Ms. Lopez said the raises were fair compensation for additional duties taken on over a period when she reduced her office staff from 116 to 95 people.
The auditor said she was forced by the drastic reduction in county revenues in 2010 to reorganize her staff. She said she kept the brightest and the hardest working — those who would “assume additional duties and put a smile on their face every day.”
“I’m honored that employees who have worked with me are spending their free time periodically working with me on my campaign,” Ms. Lopez said. “I work to recruit motivated, hard-working individuals who can impact people’s lives. If you look at all the directors I’ve hired since 2007, I kept my promise.”
To her Democratic opponent in the race for mayor, Toledo Councilman Joe McNamara, the auditor’s office raises and campaign contributions show that taxpayer funds are being used to promote Anita Lopez’s political ambitions.
Mr. McNamara contends Ms. Lopez’s use of her office staff sends a message to her employees that they should contribute to her campaign and volunteer their personal time toward getting her elected.
“It looks like she is using her office to advance her political career, which totally abuses the trust the taxpayers put in her,” Mr. McNamara said. “I don’t think the next mayor of Toledo should be giving huge raises to people who donate or help them get elected to office.”

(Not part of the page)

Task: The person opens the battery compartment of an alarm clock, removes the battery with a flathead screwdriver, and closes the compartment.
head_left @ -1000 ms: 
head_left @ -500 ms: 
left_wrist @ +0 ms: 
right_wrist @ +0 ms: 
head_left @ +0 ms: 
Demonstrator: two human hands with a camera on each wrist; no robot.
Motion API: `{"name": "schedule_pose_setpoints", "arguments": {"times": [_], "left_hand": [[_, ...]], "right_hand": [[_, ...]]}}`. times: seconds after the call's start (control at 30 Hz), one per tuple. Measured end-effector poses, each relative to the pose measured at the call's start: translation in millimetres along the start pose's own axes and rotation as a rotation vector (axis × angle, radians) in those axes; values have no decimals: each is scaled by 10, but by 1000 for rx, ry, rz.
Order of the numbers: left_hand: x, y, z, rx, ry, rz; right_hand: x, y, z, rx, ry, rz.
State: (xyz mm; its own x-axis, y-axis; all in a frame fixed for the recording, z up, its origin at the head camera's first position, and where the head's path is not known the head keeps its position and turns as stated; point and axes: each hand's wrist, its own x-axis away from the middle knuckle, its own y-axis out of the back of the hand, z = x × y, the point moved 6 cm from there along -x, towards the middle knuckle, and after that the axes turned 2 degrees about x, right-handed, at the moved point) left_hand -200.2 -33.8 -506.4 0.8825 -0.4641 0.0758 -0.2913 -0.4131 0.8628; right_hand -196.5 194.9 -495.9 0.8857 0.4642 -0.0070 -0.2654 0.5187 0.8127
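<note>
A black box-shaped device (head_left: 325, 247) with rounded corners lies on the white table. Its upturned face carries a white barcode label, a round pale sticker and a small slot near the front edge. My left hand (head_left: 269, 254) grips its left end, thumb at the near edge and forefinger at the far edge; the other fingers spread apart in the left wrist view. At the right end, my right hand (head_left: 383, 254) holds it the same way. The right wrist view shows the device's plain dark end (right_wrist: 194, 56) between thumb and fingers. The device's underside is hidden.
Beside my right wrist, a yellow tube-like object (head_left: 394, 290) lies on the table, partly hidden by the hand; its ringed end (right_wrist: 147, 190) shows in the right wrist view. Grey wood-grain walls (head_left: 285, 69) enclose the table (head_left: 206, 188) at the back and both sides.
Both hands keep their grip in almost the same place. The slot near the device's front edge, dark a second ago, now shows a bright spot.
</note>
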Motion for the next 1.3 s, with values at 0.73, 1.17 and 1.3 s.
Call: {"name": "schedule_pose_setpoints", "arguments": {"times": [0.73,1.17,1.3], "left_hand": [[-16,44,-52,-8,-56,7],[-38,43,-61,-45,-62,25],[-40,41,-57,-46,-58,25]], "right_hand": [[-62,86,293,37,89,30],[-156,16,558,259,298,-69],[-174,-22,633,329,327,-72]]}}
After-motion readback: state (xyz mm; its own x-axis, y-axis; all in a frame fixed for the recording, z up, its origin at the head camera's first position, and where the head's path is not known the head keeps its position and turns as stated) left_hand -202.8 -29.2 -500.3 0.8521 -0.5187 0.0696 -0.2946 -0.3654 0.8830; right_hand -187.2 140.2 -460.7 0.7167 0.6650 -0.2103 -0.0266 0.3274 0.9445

Mr. McNamara has vowed not to accept contributions from people he can hire and fire.
It may be an easy pledge for Mr. McNamara to make, because he has only one person who reports to him, a council aide whose services he shares with two other councilmen. A search of Mr. McNamara’s campaign-finance reports of the last several years reveals almost no contributions from city workers.
Ms. Lopez is running aggressively to be mayor, one of seven people whose names have been certified to appear on the primary ballot Sept. 10.
She’s using the same tactics that helped her hold on to her auditor’s office seat in 2010: high-profile signage and large groups of volunteers, decked out in her campaign T-shirts, joining her at festivals, walking door-to-door — and giving money to her campaign.
Ms. Lopez’s office staff was visible at her mayoral campaign kickoff April 16 that was conveniently scheduled for 5 p.m., just in time for her workers to clock out and get to the Aurora Gonzalez Community Center in South Toledo to cheer for their boss.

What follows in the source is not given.